When historians take a look back on this period, the Iraq War will surely stand out as a remarkable event. A major power went to war, overthrew another government, and occupied the nation on the basis of stated assumptions that turned out to be false. Equally striking, following the invasion, large portions of the public of this major power—a democratic one no less—failed to get accurate messages about what had occurred, which raises compelling questions about the role and practice of the press in a democratic society.

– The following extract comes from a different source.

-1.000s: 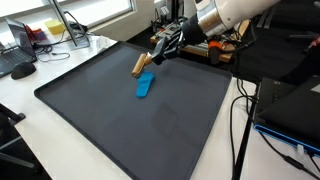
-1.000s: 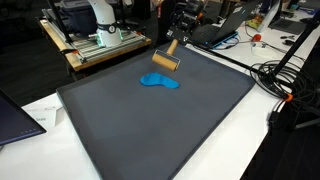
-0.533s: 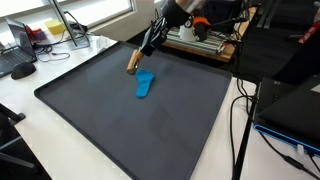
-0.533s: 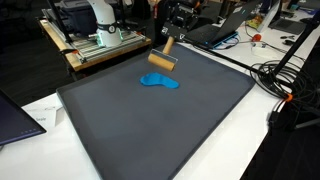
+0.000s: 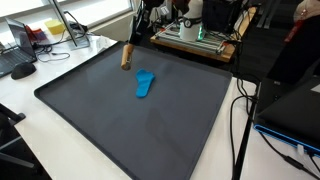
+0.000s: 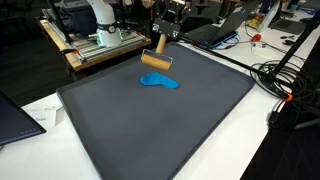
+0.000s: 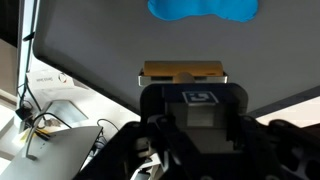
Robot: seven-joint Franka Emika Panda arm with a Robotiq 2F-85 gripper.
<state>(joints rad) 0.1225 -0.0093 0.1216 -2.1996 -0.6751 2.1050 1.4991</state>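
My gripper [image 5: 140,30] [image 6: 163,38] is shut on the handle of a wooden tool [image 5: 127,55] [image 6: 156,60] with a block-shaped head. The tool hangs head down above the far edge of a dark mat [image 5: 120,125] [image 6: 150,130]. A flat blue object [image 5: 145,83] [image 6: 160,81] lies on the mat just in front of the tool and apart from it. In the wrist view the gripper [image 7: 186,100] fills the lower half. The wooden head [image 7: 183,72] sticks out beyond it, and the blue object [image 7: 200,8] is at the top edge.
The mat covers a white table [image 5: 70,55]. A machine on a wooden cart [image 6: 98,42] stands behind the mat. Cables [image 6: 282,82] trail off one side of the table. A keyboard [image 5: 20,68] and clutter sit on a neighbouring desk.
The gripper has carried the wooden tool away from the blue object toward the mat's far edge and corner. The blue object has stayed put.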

During the summer of 2003, the Program on International Policy Attitudes (PIPA) at the University of Maryland, together with the polling firm Knowledge Networks, conducted a large-scale study of U.S. public perceptions and misperceptions related to the Iraq War, with a special eye to determining what role the press might have played in this process. The polls were conducted from June through September with a nationwide sample of 3,334 respondents.

The study found three widespread misperceptions:

  • 49 percent believed that the United States had found evidence that Iraq was working closely with al-Qaeda;

  • 22 percent believed that actual weapons of mass destruction had been found in Iraq;

  • 23 percent believed that world public opinion favored the United States going to war with Iraq.

Overall, 60 percent of those we polled had at least one of these three misperceptions.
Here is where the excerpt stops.